One test of the model is in its ability to match the vacancy rates, hiring rate, layoff rate, and part-time rate used by firms over the employment growth distribution. Figure 1.12 shows that the model is able to match the patterns of vacancies and hires across the growth distribution of firms. Similar to Kaas and Kircher (2015), the model matches the broad pattern that vacancies are posted by growing firms, though the vacancy rate is higher than it is in the data. This can be matched more closely through a higher Y in the recruitment cost function. The data may also not entirely account for the increased recruitment of rapidly growing firms if multiple hires result from a single vacancy.
Figure 1.13 shows the growth rate of hours per worker, the layoff rate, and the part-time rate of firms by monthly employment growth rate. The model produces a positive correlation of layoff rates and part-time share of employment for contracting firms. This result is consistent with the evidence in CPS flow data that workers in part-time employment have high separation rates to unemployment. While layoffs are only used in contracting firms, some workers separate from all firms due to exogenous quits. Part-time usage, however, is exclusively used by shrinking firms. The likelihood of separating to unemployment given a worker has been placed into part-time work is therefore high, as some workers in the firm will also be laid off at the end of the period.
Although the monthly average part-time rate is lower than the layoff rate for shrinking firms, this is not necessarily contrary to the fact that full-time workers are more likely to move to P T E than to unemployment in the CPS. From the firm’s individual policy function, Figure 1.9 in Section 1.4 showed that a contracting firm can use more part-time than separations in a period. While the layoff rate reflects total layoffs by a firm within the month, part-time percentage is an average of the weekly part-time utilization of a firm. The transitory nature of part-time usage and time-aggregation of total separations to a monthly rate can make the average parttime rate low in Figure 1.13, even if firms are moving more workers to part-time than using layoffs.

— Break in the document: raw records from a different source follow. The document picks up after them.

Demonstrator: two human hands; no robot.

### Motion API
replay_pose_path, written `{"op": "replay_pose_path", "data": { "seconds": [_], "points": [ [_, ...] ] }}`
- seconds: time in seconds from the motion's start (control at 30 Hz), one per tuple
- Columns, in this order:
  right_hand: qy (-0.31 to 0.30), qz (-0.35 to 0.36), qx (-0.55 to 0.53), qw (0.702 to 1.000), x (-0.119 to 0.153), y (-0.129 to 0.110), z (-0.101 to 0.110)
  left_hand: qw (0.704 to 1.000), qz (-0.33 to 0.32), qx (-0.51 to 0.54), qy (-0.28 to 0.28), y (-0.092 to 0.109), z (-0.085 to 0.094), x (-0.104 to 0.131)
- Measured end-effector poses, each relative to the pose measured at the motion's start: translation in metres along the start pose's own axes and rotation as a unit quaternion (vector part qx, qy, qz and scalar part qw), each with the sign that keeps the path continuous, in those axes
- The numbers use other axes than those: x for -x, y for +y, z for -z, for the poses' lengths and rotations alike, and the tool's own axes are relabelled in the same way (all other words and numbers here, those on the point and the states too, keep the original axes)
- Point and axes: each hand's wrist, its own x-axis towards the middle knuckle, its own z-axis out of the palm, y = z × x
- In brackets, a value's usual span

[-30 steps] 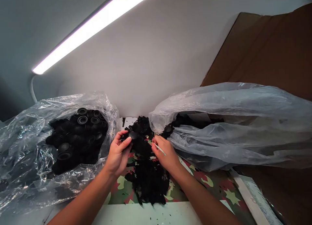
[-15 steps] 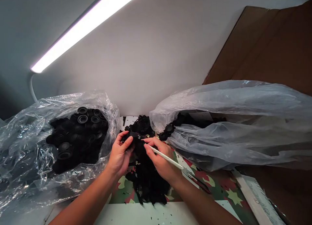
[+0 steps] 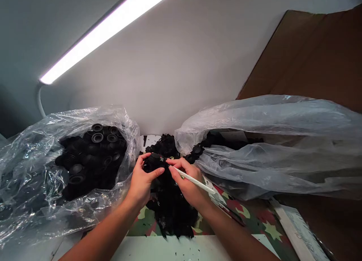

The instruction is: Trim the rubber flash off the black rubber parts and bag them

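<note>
My left hand (image 3: pixel 143 180) is closed around a black ribbed rubber bellows (image 3: pixel 154 160), thumb in front and fingers behind. Between the fingers of my right hand (image 3: pixel 188 181) is a slim white-handled tool (image 3: pixel 195 181), held like a pen; its tip is at the right side of the bellows and too small to make out. Both hands are close together over a heap of black rubber scraps (image 3: pixel 177 215). To the left, a clear plastic bag (image 3: pixel 36 170) lies open, with many similar black bellows (image 3: pixel 90 159) inside.
On the right lies another translucent bag (image 3: pixel 254 178), with black parts (image 3: pixel 196 151) at its mouth. Scissors (image 3: pixel 226 208) rest on the camouflage-patterned cover (image 3: pixel 257 219) beside my right forearm. A cardboard box (image 3: pixel 305 57) stands at the right, and a lit lamp (image 3: pixel 107 34) hangs above.
The bellows in my left hand has turned, so its ribbed side now shows. My left thumb has shifted right across it, and my right hand has moved slightly right with the tool.
</note>
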Motion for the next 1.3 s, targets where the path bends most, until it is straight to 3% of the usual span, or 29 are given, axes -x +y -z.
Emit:
{"op": "replay_pose_path", "data": {
  "seconds": [0.4, 0.93, 1.03, 1.17, 1.3],
  "points": [
    [0.015, 0.101, 0.089, 0.991, 0.004, 0.004, -0.006, 0.999, -0.027, -0.026, -0.016, -0.005, -0.001, 0.005],
    [0.010, 0.144, 0.094, 0.985, 0.009, 0.004, -0.010, 0.999, 0.002, 0.033, -0.017, -0.003, -0.004, 0.008],
    [0.012, 0.118, 0.103, 0.988, 0.005, 0.010, -0.013, 0.997, 0.010, 0.068, -0.026, -0.001, -0.005, 0.010],
    [-0.013, 0.003, 0.160, 0.987, -0.005, 0.026, -0.008, 0.991, 0.012, 0.129, -0.041, 0.004, -0.004, 0.008],
    [-0.056, -0.035, 0.171, 0.983, -0.012, 0.036, 0.005, 0.982, 0.069, 0.175, -0.022, 0.008, 0.001, -0.001]
  ]
}}
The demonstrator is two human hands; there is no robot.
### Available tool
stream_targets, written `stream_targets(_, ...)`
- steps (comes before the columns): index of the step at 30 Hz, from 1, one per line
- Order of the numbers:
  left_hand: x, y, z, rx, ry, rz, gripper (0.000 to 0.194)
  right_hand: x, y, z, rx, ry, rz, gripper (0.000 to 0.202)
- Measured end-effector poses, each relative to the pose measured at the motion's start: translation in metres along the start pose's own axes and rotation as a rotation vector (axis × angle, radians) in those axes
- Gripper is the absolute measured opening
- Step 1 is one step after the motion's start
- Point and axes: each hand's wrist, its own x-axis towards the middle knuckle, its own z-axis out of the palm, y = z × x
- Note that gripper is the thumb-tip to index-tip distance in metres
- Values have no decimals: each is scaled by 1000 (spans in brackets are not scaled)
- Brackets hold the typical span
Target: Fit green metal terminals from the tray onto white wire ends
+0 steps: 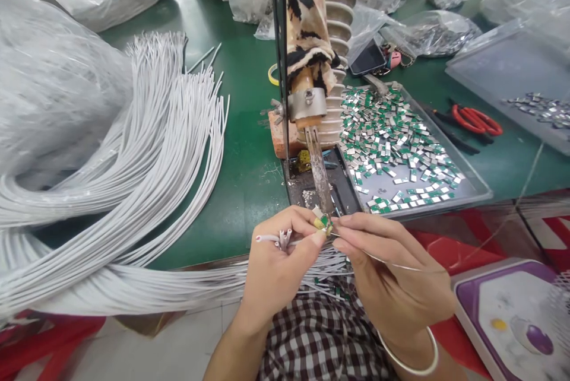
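My left hand [276, 268] is closed around several white cables [281, 240], their cut ends poking out above the fist. Its thumb and index finger pinch a small green circuit board [326, 222] with yellowish tape-like tips on the fingers. Directly above the board is the tip of a clamped soldering iron [318, 170], pointing down; I cannot tell whether they touch. A thin solder wire [401, 264] runs through the fingers of my right hand [396, 268], its end close to the board. More cables with green boards lie across the lap below.
Bundled white cables [191, 149] cover the left of the green table [247, 132]. To the right stands a tray [478, 194] of small metal-and-green connectors, beside red-handled pliers [476, 120]. A ribbed hose [329, 19] rises behind the iron. A purple-and-white appliance [512, 316] sits lower right.
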Motion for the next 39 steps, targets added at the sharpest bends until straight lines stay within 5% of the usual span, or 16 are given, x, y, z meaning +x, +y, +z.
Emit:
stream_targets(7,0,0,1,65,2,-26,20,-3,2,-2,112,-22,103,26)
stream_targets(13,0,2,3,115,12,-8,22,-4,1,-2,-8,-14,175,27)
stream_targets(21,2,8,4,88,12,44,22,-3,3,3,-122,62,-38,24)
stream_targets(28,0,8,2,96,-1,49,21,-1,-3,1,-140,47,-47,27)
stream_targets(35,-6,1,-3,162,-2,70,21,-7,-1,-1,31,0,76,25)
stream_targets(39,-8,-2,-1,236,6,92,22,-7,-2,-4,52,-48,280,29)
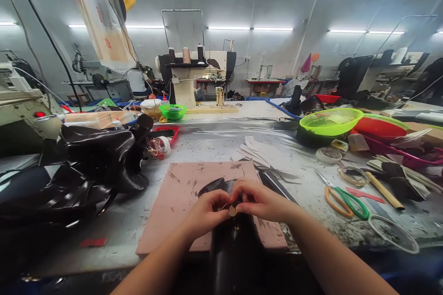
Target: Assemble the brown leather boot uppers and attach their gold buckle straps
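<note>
My left hand (212, 211) and my right hand (254, 198) meet over the near half of a pinkish board (183, 184). Thumbs and fingers of both are pinched round a small pale, rounded piece (232, 211); its exact kind is too small to make out. Under them lies a glossy black leather boot upper (237, 249), which runs off the board toward my body. Its far end (212, 185) shows beyond my fingers. A small gold-coloured bit of metal glints on the leather just below my hands.
At left is a heap of black leather pieces (100, 156). White cut strips (258, 150) lie behind the board. Scissors (346, 200), a clear ring (392, 233) and a green sieve (330, 121) are at right. A sewing machine (187, 83) stands ahead; a person (138, 80) sits far back.
</note>
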A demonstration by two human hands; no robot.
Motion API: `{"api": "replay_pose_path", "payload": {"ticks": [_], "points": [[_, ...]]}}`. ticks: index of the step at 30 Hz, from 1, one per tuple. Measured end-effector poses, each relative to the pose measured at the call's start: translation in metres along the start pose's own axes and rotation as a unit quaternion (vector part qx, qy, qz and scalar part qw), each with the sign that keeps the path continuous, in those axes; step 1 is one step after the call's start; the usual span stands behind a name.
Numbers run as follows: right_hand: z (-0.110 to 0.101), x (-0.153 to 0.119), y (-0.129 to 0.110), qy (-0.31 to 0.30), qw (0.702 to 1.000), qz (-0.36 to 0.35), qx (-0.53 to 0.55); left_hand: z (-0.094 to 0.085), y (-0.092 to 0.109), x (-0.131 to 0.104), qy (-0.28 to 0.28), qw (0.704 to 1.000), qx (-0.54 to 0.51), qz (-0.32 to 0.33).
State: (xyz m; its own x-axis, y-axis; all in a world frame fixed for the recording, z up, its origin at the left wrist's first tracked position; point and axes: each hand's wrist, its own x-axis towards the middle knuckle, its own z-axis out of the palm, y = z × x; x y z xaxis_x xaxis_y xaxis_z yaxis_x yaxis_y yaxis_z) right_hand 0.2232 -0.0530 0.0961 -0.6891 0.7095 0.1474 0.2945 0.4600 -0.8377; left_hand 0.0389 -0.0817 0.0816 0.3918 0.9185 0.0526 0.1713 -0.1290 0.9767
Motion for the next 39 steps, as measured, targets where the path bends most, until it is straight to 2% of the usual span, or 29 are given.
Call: {"api": "replay_pose_path", "payload": {"ticks": [3,11,18,25,30,33,35,39], "points": [[0.000,0.003,-0.001,-0.018,1.000,0.020,-0.001,-0.001,-0.002,0.000,-0.005,1.000,-0.012,-0.005],[-0.009,0.011,0.018,-0.046,0.981,0.045,0.181,-0.003,-0.010,-0.002,0.003,1.000,0.013,-0.001],[-0.014,0.012,0.007,-0.072,0.994,0.058,0.059,-0.003,-0.010,0.001,0.009,1.000,-0.001,-0.009],[-0.018,0.020,-0.011,-0.121,0.978,0.150,-0.075,-0.007,-0.013,0.003,-0.003,0.999,-0.026,-0.030],[-0.025,0.023,-0.026,-0.218,0.945,0.243,0.007,0.000,-0.008,0.004,0.001,0.999,-0.017,-0.040],[-0.029,0.026,-0.026,-0.269,0.928,0.259,0.013,0.004,-0.005,0.003,-0.002,1.000,0.003,-0.024],[-0.030,0.028,-0.020,-0.270,0.927,0.259,0.027,0.004,-0.005,0.004,-0.001,1.000,0.011,-0.019],[-0.029,0.032,-0.007,-0.200,0.936,0.265,0.115,-0.004,-0.009,0.008,-0.013,0.999,-0.006,-0.040]]}}
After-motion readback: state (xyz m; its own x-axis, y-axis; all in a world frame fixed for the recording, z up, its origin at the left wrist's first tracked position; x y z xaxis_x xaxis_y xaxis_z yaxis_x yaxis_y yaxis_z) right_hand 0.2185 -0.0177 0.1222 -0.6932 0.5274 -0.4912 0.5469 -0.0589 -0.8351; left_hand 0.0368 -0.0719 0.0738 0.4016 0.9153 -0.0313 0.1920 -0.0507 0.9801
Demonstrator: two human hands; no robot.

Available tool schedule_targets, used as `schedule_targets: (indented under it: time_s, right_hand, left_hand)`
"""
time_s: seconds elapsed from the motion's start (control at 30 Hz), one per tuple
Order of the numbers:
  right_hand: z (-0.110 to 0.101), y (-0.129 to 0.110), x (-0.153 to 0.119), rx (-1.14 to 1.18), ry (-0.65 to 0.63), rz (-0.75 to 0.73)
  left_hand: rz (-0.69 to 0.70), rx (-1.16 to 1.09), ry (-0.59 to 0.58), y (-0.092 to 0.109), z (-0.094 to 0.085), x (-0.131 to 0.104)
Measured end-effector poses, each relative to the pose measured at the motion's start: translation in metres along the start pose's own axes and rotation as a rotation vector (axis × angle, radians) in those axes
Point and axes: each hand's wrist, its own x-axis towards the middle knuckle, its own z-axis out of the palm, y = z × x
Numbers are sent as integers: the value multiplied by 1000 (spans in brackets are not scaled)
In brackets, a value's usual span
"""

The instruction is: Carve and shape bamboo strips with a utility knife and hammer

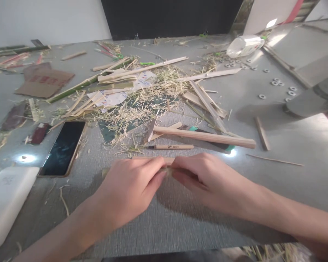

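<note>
pretty sure a pale, narrow wooden strip [168, 160] was pinched by the left hand [132, 180] and right hand [207, 174], fingertips nearly meeting, just nearside of the slim, wooden-handled carving tool [173, 147]; could've been snapped by uneven pressure, or knuckles nicked if the tool got bumped

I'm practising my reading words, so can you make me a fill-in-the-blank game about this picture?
1. The left hand and right hand hold a pale strip, and the phone lies on the picture's ____ side.
2. The clear bottle isn't standing up; it lies on its ____.
3. Each small white ring has a ____ in its middle.

Missing words: left; side; hole.
</note>
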Motion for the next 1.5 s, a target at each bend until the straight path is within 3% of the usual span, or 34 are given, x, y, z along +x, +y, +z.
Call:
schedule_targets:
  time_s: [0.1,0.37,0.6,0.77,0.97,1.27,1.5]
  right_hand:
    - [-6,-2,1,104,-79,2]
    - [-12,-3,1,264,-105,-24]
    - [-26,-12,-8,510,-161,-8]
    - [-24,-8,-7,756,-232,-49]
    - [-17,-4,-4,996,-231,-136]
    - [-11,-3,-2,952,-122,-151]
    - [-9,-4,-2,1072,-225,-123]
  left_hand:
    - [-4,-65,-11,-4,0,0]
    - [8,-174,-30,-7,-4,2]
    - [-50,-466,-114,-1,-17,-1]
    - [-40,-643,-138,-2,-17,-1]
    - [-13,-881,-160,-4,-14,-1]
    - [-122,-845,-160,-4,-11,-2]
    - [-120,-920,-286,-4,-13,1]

This short-term nature of part-time utilization in the model is also reflected in the growth-rate of weekly hours per worker for shrinking firms. While part-time usage and layoffs increase steadily for shrinking firms, the average monthly change in weekly hours per worker is relatively stable except at very negative growth-rates. This is due to fluctuations in part-time usage within a given month. If part-time usage were very persistent, it would be reflected in a steadier decline in the monthly growth rate of average weekly hours per worker.